5 Reasons Your Data Lake Is Failing - And What You Can Do About It

The reality is that data lakes are failing to support the time-to-market requirements new analytics-driven innovation requires, and it is safe to say that in many companies, data lakes are widely perceived to be expensive and ineffective. So why is it happening?

In this article, we look at some of the common culprits turning data lakes into data swamps, at the same time delivering some advice based on experience to help companies from experiencing data lake disasters.

Problem #1: Lack of Real Experience

Many data lake programmes are suffering from lack of real experience with entire teams or departments exploring and testing Hadoop technologies for the first time. They are often disoriented due to the very different paradigms and approaches, and by the novelty of these tools and frameworks, which have very little in common with well-known traditional technology stacks.

As a result these programmes are very slow, with the implementation becoming complex and difficult, the business objectives becoming quickly obsolete, and the original excitement slowly fading away. At this point, many stakeholders begin to wonder whether a big data solution is ever going to take off and achieve the original goals.

What Can Companies Do About It?

In the endeavour to achieve data lake success, working with thought leaders is key. As with all emerging technologies, it is important to start with confidence and get in touch with the experts. These are the pioneers that have already accumulated a good amount of knowledge and expertise, who have already failed in their first attempts and learned from those lessons to finally identify best practices and successful solutions.

Problem #2: Lack of Engineering Skills

Simply put, most data lakes today suffer from poor design and implementation. The shortage of software engineering talent combined with the lack of Hadoop experience is definitely one of the root causes. Such shortage leads in fact to hiring inexperienced data engineers. At the same time, it’s also hard to identify the right skills required for a good data engineer. The ability to master technologies like Spark, Kafka, HBase, is absolutely positive but could not be enough when it comes to building a complex and well-engineered data lake and delivering a production grade platform.

A lack of engineering skills often leads to data lake implementations with poor architectural design, poor integration, poor scalability and poor testability – all of which can lead to a level of instability that unfortunately only a full rewrite can fix.

What Can Companies Do About It?

Hiring solid software engineers is the best way to minimise this risk or quickly recover from it. So they should invest more in talented software engineers and train them on Hadoop technologies if necessary. It is much easier and faster to skill up a bright software engineer than turn a Hadoop “certified” professional (with no software engineering) into a good software engineer.

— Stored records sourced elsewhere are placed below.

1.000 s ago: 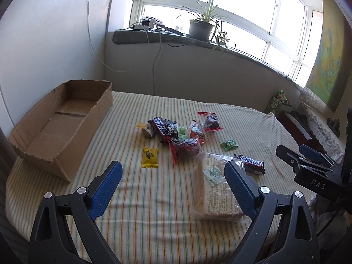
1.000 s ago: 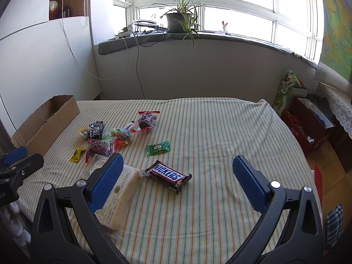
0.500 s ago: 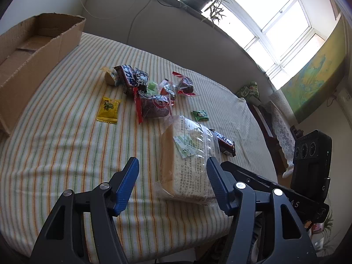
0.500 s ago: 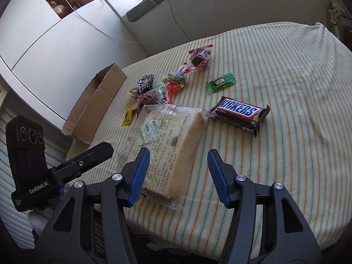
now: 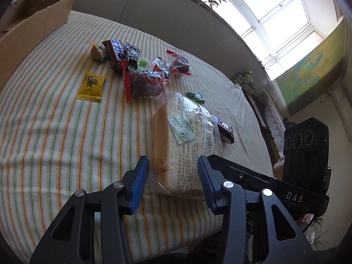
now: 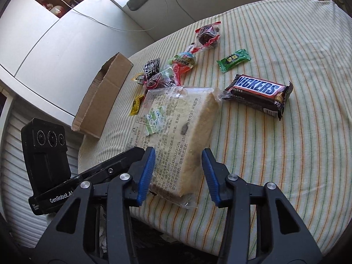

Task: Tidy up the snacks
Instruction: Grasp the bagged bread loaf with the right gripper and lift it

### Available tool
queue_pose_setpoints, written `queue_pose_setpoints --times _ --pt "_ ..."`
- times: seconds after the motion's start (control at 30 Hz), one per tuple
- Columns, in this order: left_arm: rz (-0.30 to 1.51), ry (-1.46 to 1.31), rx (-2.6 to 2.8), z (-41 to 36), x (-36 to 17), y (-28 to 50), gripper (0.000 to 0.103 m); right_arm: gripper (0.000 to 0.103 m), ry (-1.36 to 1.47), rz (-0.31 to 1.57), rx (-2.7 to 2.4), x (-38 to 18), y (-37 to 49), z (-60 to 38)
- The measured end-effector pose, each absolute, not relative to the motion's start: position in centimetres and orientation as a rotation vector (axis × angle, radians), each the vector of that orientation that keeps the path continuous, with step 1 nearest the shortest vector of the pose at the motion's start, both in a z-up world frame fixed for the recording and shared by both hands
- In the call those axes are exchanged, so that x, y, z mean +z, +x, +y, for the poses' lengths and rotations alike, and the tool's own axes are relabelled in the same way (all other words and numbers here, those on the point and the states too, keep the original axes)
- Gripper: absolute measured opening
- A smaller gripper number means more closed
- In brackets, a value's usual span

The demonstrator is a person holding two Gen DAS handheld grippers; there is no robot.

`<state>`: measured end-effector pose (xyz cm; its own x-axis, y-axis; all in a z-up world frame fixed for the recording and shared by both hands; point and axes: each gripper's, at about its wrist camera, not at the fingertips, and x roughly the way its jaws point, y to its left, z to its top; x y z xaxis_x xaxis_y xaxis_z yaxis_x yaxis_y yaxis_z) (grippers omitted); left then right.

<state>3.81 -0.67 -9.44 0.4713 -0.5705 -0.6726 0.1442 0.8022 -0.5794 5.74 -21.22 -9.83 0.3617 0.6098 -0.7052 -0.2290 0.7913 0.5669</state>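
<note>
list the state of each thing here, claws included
left claw: open, straddling the bread's near end
right claw: open, straddling the same end
bagged bread: sealed, flat on the cloth
Snickers bar: wrapped, lying beside the bread
cardboard box: open-topped, contents not visible

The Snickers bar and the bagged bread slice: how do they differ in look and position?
The Snickers bar has a dark opaque wrapper; the bread slice sits in a clear printed bag. The bread is larger and lies between the fingers of both grippers; the Snickers lies beyond them, untouched. Both rest on the striped cloth.
</note>
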Motion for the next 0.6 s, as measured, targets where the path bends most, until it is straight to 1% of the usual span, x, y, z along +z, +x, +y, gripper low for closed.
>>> queue_pose_setpoints --times 0.1,0.23,0.6 --pt "0.982 -0.444 -0.463 -1.5 -9.2 3.7 0.042 0.042 0.382 1.073 0.566 -9.6 5.9 -20.9" --pt "0.965 -0.397 -0.449 -1.8 -8.8 3.5 0.041 0.039 0.349 1.070 0.571 -9.2 6.0 -20.3" --pt "0.890 -0.372 -0.396 0.1 -6.7 2.6 0.041 0.038 0.301 1.045 0.628 -7.2 6.3 -18.1"
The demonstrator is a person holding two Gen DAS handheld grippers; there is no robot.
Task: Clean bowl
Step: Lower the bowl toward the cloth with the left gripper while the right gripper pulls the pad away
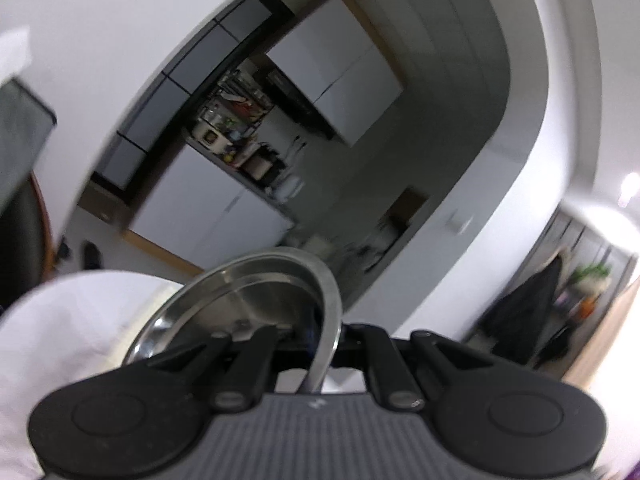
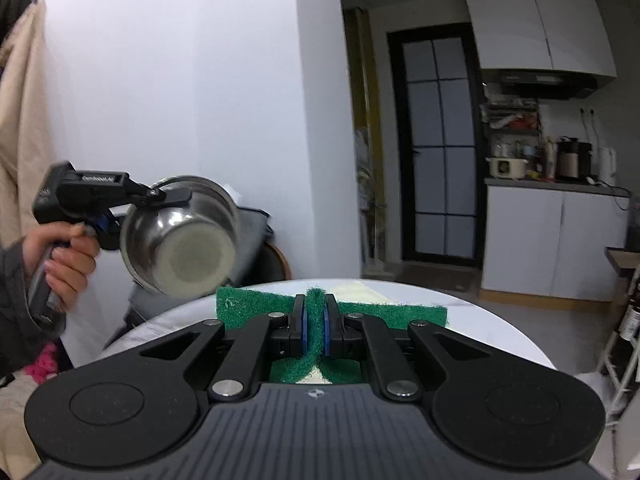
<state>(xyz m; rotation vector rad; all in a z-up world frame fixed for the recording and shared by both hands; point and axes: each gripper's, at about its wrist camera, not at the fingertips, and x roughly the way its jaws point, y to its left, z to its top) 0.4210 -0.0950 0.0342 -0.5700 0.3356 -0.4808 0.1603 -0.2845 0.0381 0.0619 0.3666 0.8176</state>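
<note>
My left gripper (image 1: 320,340) is shut on the rim of a steel bowl (image 1: 256,300) and holds it up in the air, tilted on its side. In the right wrist view the same bowl (image 2: 180,236) hangs at the left with its underside facing the camera, gripped at the rim by the left gripper (image 2: 168,196). My right gripper (image 2: 316,320) is shut on a green scouring pad (image 2: 256,304), pinched at its middle, low over a round white table (image 2: 500,328). The pad and bowl are apart.
A kitchen counter (image 2: 552,188) with appliances and white cabinets stands at the back right, next to a dark glass door (image 2: 438,148). A white wall (image 2: 180,80) is behind the bowl. A beige coat (image 2: 20,120) hangs at far left. A wire rack (image 2: 624,340) stands at right.
</note>
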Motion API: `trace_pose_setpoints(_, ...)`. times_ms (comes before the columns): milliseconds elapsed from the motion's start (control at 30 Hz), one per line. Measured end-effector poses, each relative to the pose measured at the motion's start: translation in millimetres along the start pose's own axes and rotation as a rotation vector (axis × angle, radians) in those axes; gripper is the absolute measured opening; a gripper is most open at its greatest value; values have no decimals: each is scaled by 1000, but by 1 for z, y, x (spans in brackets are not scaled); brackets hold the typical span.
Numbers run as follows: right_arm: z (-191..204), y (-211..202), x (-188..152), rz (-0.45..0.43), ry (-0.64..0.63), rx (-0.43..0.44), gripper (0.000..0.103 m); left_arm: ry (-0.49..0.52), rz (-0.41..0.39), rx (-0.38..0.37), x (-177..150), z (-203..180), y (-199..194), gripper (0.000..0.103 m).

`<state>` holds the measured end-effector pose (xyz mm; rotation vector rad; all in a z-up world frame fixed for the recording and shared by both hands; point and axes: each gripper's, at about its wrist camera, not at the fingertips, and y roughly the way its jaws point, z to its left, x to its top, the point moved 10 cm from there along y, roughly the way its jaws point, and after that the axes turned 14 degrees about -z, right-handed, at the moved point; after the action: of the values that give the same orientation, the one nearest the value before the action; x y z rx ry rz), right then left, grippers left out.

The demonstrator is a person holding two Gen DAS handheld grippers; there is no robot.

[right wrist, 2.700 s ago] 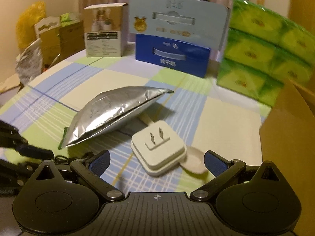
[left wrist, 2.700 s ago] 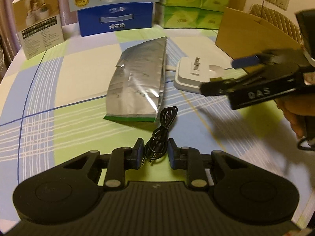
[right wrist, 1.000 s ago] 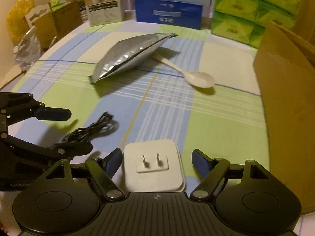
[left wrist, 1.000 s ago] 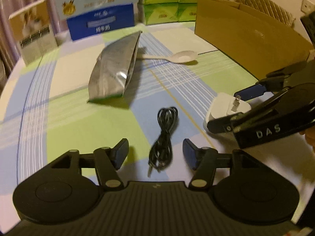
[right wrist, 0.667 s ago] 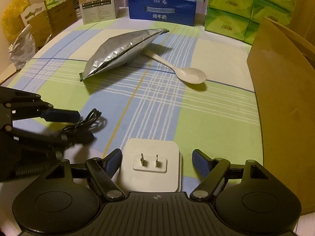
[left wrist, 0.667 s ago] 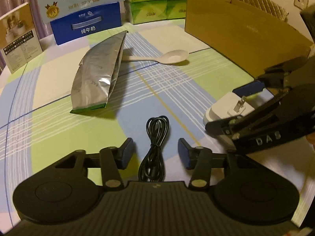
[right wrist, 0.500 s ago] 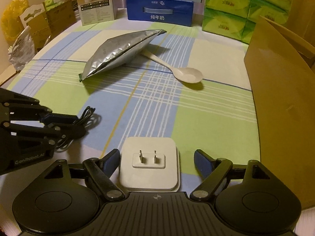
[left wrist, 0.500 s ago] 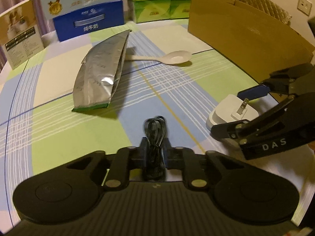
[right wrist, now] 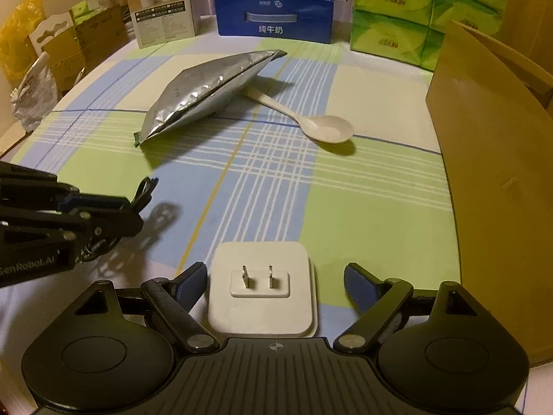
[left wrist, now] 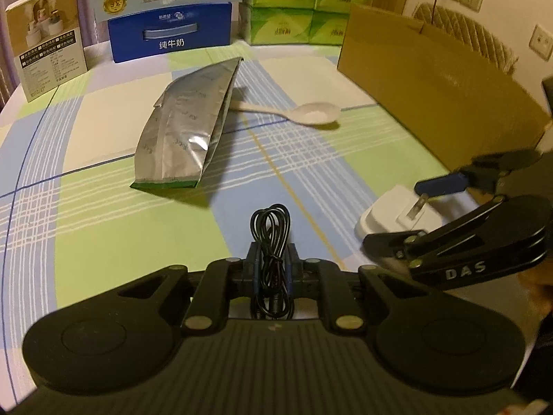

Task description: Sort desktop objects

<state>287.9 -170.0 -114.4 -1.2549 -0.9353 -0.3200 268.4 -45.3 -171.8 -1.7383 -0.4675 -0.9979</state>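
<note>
My left gripper (left wrist: 272, 263) is shut on a coiled black audio cable (left wrist: 271, 238), whose loop sticks out ahead of the fingers; the shadow below suggests it is lifted off the cloth. It shows from the side in the right wrist view (right wrist: 138, 204). My right gripper (right wrist: 276, 280) is open, its fingers on either side of a white plug adapter (right wrist: 262, 297) lying prongs-up on the tablecloth, not touching it. The adapter also shows in the left wrist view (left wrist: 397, 212). A silver foil pouch (left wrist: 186, 131) and a white plastic spoon (left wrist: 311, 114) lie further back.
An open cardboard box (left wrist: 442, 79) stands along the right side. A blue milk carton (left wrist: 169, 34), green tissue packs (left wrist: 297, 3) and a small printed box (left wrist: 48, 38) line the far edge. The checked tablecloth (left wrist: 86, 145) covers a round table.
My left gripper came forward over the cable, closed on it and lifted it slightly. My right gripper stays open around the adapter, which it earlier moved from the table's middle to the near edge.
</note>
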Motion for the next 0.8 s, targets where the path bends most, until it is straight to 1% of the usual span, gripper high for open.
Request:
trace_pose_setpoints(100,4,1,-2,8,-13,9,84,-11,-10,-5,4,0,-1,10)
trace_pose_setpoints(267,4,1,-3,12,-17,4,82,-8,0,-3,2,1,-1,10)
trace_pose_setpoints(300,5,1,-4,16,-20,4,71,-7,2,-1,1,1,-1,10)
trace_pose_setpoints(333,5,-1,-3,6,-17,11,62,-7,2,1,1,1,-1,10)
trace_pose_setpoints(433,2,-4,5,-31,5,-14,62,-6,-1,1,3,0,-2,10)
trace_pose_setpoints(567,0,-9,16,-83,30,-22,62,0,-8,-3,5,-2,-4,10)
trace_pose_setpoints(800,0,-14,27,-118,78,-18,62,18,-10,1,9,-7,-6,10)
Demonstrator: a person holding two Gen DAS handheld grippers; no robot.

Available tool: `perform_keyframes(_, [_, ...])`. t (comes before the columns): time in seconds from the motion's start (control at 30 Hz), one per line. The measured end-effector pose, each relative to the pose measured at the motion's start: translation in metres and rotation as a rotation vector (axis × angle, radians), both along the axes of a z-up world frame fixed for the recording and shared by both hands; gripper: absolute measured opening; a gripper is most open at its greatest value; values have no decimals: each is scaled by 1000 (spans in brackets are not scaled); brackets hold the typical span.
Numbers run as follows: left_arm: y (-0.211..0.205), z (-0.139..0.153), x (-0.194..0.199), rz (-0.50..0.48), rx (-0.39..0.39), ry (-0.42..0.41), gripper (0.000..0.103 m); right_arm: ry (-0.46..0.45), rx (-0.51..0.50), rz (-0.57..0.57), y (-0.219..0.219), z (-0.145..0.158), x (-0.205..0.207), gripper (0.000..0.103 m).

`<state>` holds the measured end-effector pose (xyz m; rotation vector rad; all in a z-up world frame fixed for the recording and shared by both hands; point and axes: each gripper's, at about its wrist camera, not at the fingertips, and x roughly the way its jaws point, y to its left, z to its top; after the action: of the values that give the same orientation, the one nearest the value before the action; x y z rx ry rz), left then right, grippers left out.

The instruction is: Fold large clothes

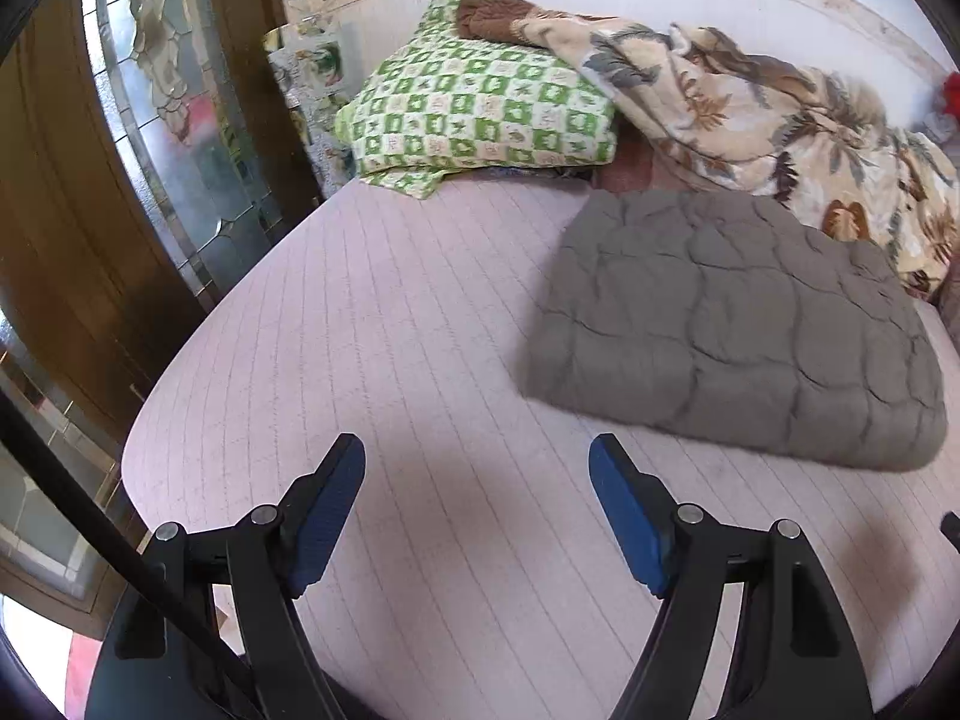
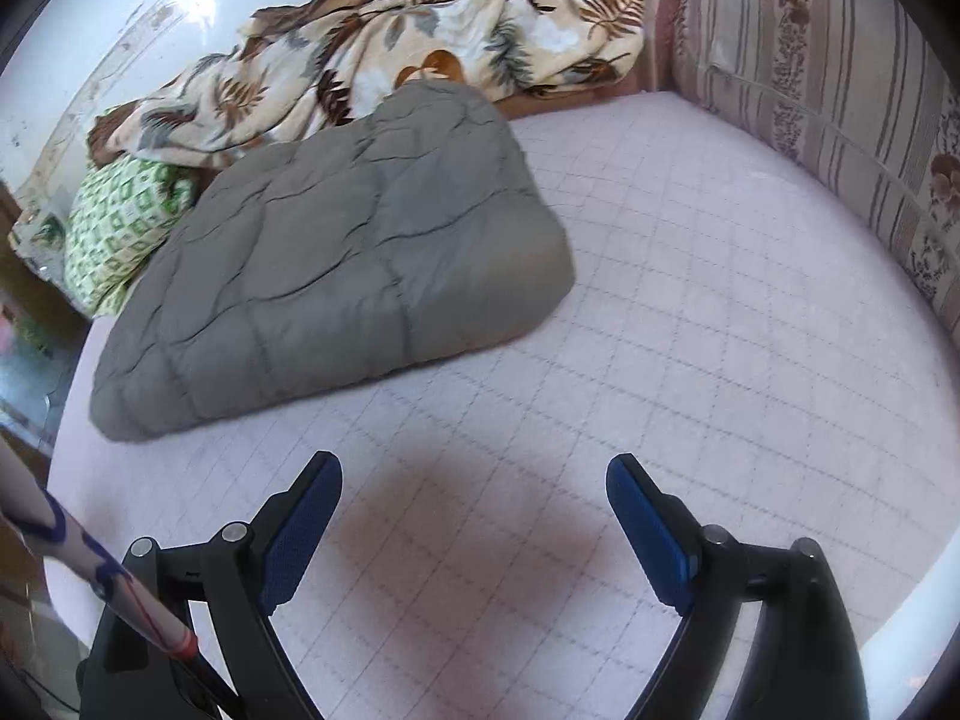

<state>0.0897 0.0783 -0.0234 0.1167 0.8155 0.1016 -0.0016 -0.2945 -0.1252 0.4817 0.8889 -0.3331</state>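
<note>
Left wrist view, left to right: glass door (image 1: 180, 120) along the left edge; green checked pillow (image 1: 480, 102) at upper centre; leaf-print blanket (image 1: 750, 108), crumpled, at upper right, its edge lying over the pillow; grey quilted garment (image 1: 738, 324) at centre right, folded into a thick, roughly square bundle lying flat on the pink bed (image 1: 372, 324). Left gripper (image 1: 477, 480) at the bottom of the frame, jaws spread wide, nothing between them, over bare bed, well apart from the garment. Right wrist view, left to right: pillow (image 2: 120, 222) at far left; garment (image 2: 336, 264) at centre left, its far corner against the blanket (image 2: 420, 42) at top centre; open bed (image 2: 690, 300) across the right half; striped headboard (image 2: 840, 120) at upper right. Right gripper (image 2: 474, 480) at the bottom of the frame, jaws likewise wide and empty, clear of the garment. Task status, judged: garment appears fully folded, edges fairly even; nothing held by either side. Remaining: at most a tidy or a shift of the bundle; no unfolded garment is in view.
</note>
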Motion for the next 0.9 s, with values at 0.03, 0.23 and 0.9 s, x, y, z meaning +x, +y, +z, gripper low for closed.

Companies can also largely reduce the need for Hadoop engineers and accelerate their programmes by investing in a data lake management platform.

Problem #3: An Immature Operating Model

Particularly in the initial phase, the typical separation between IT and business can be a big obstacle. Data scientists tend to fall into business silos, while data engineers fall into IT silos. Yet a successful analytic solution relies completely on close collaboration between data scientists and data engineers.

Data scientists must use the tools made available by IT, while data engineers need to productionize and operationalize what is implemented by data scientists. Without an operating model that brings these two roles together, most prototyped analytic algorithms and models struggle to reach production.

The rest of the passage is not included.